Opinion
10703-19
06-16-2021
ORDER
Mark V. Holmes, Judge.
This microcaptive-insurance case was assigned to this division of the Court. In it CFM Insurance challenges the Commissioner's determination of deficiencies and penalties. The Commissioner has moved for partial summary judgment on part of one issue -- proof that he complied with the penalty-approval requirements of IRC section 6751(b)(1).
The usual summary-judgment rules apply: We may grant summary judgment only when there's no genuine dispute of material fact and a decision may be rendered as a matter of law. Rule 121(b); see Sundstrand Corp. v. Commissioner, 98 T.C. 518, 520 (1992). We view the factual materials and the inferences that can be drawn from them in the light most favorable to the nonmoving party. Id.
Section 6751(b)(1) prevents the Commissioner from assessing any penalty unless the initial determination to impose it was "personally approved (in writing) by the immediate supervisor of the individual making such determination . . . ." Sec. 6751(b)(1); see Graev v. Commissioner, 149 T.C. 485, 493 (2017) (citing Chai v. Commissioner, 851 F.3d 190, 221 (2d Cir. 2017), aff'g in part, rev'g in part 109 T.C.M. (CCH) 1206 (2015)), supplementing and overruling in part 147 T.C. 460 (2016). Written approval can take many forms, Palmolive Building Investors, LLC v. Commissioner, 152 T.C. 75, 85-86 (2019), but it must be given before the Commissioner first formally notifies the taxpayer that he has proposed a penalty, see Beland v. Commissioner, 156 T.C., 2021 U.S. Tax Ct. LEXIS 8*, at *5 (citing Clay v. Commissioner, 152 T.C. 223, 249 (2019), aff'd 990 F.3d 1296 (11th Cir. 2021)).

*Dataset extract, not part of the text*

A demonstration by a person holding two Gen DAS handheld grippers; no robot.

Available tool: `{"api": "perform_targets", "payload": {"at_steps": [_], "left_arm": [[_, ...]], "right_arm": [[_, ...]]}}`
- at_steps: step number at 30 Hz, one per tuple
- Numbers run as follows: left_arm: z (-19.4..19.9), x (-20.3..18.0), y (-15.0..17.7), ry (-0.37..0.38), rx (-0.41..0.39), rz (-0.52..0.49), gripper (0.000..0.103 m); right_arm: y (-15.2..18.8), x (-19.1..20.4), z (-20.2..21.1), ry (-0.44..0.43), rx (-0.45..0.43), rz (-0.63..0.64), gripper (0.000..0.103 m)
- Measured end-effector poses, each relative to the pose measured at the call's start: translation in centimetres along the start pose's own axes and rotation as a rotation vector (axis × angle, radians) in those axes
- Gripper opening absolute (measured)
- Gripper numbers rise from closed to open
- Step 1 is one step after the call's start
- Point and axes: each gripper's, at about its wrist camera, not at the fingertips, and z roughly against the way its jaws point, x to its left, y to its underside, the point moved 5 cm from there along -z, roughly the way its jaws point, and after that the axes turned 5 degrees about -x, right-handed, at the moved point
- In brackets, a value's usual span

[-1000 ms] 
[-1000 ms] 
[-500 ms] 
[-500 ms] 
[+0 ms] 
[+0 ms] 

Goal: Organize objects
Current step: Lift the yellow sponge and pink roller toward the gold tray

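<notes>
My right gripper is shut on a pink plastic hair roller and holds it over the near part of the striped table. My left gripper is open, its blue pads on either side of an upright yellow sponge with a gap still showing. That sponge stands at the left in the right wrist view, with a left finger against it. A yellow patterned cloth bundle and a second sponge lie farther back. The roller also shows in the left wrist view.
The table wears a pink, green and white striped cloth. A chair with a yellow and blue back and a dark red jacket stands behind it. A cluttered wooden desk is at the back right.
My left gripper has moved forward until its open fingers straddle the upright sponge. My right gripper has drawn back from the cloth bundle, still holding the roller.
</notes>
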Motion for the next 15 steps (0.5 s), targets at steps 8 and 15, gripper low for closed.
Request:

The Commissioner asserts a 20% accuracy-related penalty under section 6662(a) for negligence or disregard of rules or regulations for each of the years at issue. (He asserts in the alternative that CFM owes the penalty for substantial understatement.) On this motion, we must first decide what the undisputed facts show about when he formally notified CFM of his decision to assert these penalties, and then we look backwards to see if that decision had previously been approved in writing by the immediate supervisor of the individual making the decision. If the evidence we have leaves no genuine dispute that it was approved, we will grant the Commissioner's motion.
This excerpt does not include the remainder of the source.